Smith suspected that astrocytes might also have the ability to communicate, but were doing so using only chemical signals, which are easy to miss if you're not looking for them.
And Smith had an even wilder idea: Maybe astrocytes were actually eavesdropping on the chemical conversations between neurons, and rebroadcasting them to distant areas of the brain.
If Smith was right, it would mean that astrocytes could be involved in learning, memory and even genius. Smith tested his idea on living astrocytes taken from a mouse. And Fields, in his lab at the NIH, offered to re-create that landmark experiment.
He's staring through a microscope at a dish of astrocytes, which look like stars in a dark night sky.
"I'm going to get a little bit of this glutamate neurotransmitter in a pipette and just drop a bit of it into this culture dish," he says. "And we'll see if the astrocytes can sense that neurotransmitter."
The neurotransmitter in the pipette is glutamate, a chemical messenger often used by neurons.
"OK, I've applied the neurotransmitter," Fields says.
Fields then points to a computer screen filled with a video image of the dish of astrocytes. "Do you see that?" he asks as a cluster of astrocytes lights up with a flash of intense, warm colors.
Then, slowly, great waves of color radiate out from the initial point of contact. The chemical message is passing from one astrocyte to the next.
"I just wish I could get across the amazement of that finding -- that these cells that were thought to be stuffing between neurons were communicating," Fields says.
It was like finding a whole other brain within the one we already knew about, Fields says. He says that idea inspired the title of his new book, The Other Brain, which describes how discoveries about the role of glia in the brain have caused a revolution of sorts in the world of neuroscience during the past couple of decades.

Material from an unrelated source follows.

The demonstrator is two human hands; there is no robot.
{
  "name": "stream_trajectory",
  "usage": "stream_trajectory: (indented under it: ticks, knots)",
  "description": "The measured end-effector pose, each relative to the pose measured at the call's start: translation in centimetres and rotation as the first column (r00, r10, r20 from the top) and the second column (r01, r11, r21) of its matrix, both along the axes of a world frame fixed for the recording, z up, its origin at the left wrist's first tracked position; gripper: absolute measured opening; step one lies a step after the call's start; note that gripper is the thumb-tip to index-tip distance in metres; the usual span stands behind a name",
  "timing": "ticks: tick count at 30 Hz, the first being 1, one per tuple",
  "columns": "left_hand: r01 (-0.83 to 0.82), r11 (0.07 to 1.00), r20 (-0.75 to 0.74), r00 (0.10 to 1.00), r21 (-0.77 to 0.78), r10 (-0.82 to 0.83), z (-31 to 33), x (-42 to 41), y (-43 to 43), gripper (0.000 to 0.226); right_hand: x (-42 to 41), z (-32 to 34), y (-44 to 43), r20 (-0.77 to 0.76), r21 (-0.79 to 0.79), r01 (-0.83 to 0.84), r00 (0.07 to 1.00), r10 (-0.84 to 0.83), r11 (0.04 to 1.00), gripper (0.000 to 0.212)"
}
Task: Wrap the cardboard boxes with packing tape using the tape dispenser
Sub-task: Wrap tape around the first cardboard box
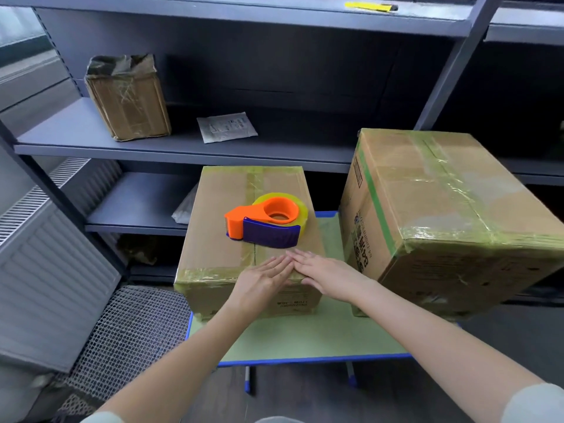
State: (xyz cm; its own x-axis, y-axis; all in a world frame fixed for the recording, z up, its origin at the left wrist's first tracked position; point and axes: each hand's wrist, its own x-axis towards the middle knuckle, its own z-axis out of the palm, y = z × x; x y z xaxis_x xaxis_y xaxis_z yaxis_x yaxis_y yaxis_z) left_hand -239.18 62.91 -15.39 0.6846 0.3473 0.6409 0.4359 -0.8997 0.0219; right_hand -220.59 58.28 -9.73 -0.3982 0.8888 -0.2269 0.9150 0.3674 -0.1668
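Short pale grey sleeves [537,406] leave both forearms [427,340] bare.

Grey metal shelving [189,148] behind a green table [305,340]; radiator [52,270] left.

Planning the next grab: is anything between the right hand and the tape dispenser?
Nothing visible. The right hand lies flat on the small box near its front edge; the tape dispenser sits farther back on its top, only cardboard between.

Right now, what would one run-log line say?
left hand, right hand: flat on small taped cardboard box | orange-and-purple plastic tape dispenser: resting on box
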Motion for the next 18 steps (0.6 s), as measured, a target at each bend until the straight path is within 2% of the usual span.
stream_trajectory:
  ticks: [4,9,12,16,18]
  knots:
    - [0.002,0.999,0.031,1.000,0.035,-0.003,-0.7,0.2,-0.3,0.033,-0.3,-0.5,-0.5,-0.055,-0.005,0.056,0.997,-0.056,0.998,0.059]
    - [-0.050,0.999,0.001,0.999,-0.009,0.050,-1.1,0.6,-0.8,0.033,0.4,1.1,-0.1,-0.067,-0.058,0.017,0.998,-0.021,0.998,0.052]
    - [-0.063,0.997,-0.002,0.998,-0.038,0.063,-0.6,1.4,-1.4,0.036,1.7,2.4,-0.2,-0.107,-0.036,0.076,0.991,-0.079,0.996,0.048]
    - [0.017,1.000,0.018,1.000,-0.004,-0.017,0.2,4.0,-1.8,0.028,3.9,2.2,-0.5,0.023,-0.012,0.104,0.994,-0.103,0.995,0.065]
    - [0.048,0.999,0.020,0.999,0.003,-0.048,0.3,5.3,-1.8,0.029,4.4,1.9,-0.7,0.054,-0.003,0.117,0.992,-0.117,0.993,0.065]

"Now we can see scores of ways in which astrocytes could be involved in many cognitive processes," Fields says. "And now it's not so crazy to find that there were abnormally high numbers of astrocytes in the parts of Einstein's brain involved in imagery and mathematical ability and that sort of thing."

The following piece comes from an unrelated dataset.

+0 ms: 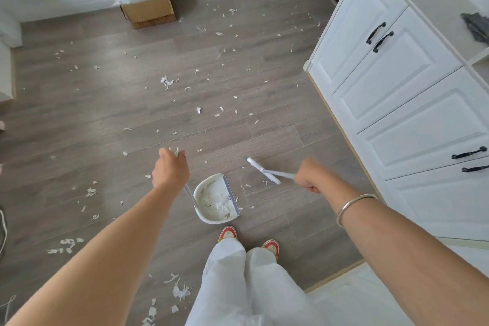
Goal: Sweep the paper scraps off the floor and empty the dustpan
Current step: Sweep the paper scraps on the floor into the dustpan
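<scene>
Head view: looking down at both hands over the floor (111, 114).
Dustpan (217, 198): white, on floor just ahead of the shoes (228, 233), betw. the two hands; its upright handle (191, 194) runs up into left hand; mouth faces right, scraps already inside.
Broom (263, 170): white head on floor just right of dustpan, not touching it; thin stick leads to right hand.
Scraps (166, 82): white paper bits scattered over most of the floor, clusters lower left and near the feet.
Floor/room: grey wood planks; cardboard box (148, 2) w/ plastic at far wall; white cabinets (397, 74) w/ black pulls along right.
Left hand (170, 169): grip closed round top of dustpan handle.
Right hand (311, 177): fist closed on broom stick; bangle (354, 206) on wrist.
</scene>
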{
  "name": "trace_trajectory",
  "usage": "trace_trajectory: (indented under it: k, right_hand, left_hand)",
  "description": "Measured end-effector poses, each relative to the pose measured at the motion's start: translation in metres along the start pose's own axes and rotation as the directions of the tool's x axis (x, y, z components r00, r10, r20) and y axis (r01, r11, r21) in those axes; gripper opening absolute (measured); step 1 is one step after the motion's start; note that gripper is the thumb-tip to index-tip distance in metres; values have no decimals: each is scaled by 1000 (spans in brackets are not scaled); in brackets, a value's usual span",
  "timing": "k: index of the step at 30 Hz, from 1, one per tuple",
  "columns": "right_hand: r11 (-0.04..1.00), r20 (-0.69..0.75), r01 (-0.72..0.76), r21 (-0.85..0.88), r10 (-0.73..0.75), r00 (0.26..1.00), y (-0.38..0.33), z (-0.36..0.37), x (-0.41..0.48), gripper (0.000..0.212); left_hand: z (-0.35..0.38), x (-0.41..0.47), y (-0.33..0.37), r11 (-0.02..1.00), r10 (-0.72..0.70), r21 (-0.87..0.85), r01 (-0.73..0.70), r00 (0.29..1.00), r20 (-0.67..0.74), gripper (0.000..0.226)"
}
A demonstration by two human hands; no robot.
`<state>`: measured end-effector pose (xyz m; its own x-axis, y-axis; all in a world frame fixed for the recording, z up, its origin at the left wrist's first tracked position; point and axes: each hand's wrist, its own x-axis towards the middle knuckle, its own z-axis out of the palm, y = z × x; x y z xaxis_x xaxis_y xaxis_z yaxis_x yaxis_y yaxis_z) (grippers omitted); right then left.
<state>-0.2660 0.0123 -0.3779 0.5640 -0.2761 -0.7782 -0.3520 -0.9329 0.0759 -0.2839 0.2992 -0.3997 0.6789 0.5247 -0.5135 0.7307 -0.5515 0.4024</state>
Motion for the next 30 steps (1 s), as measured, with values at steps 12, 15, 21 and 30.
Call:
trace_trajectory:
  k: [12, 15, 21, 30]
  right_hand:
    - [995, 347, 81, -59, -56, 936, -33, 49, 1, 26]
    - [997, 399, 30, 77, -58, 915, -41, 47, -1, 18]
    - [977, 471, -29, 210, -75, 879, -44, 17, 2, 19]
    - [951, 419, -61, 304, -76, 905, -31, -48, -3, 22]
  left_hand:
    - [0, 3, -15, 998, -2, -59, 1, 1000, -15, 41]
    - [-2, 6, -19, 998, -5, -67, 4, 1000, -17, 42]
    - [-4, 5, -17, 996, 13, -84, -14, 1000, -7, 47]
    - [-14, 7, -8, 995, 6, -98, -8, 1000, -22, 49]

Fields' book begins with the story of Thomas Harvey stealing Einstein's brain.
Harvey never got a chance to read it. He died in 2007. But there's little doubt he would have been pleased to know that, even in a roundabout way, his actions helped scientists learn something about the nature of genius.
"I think there would be some sense of destiny fulfilled if he knew that," Paterniti says.
As for the stolen brain, Harvey never did give it to Einstein's granddaughter, Paterniti says. She didn't want it.
So Harvey returned the brain to the pathology department at Princeton University, where it remains.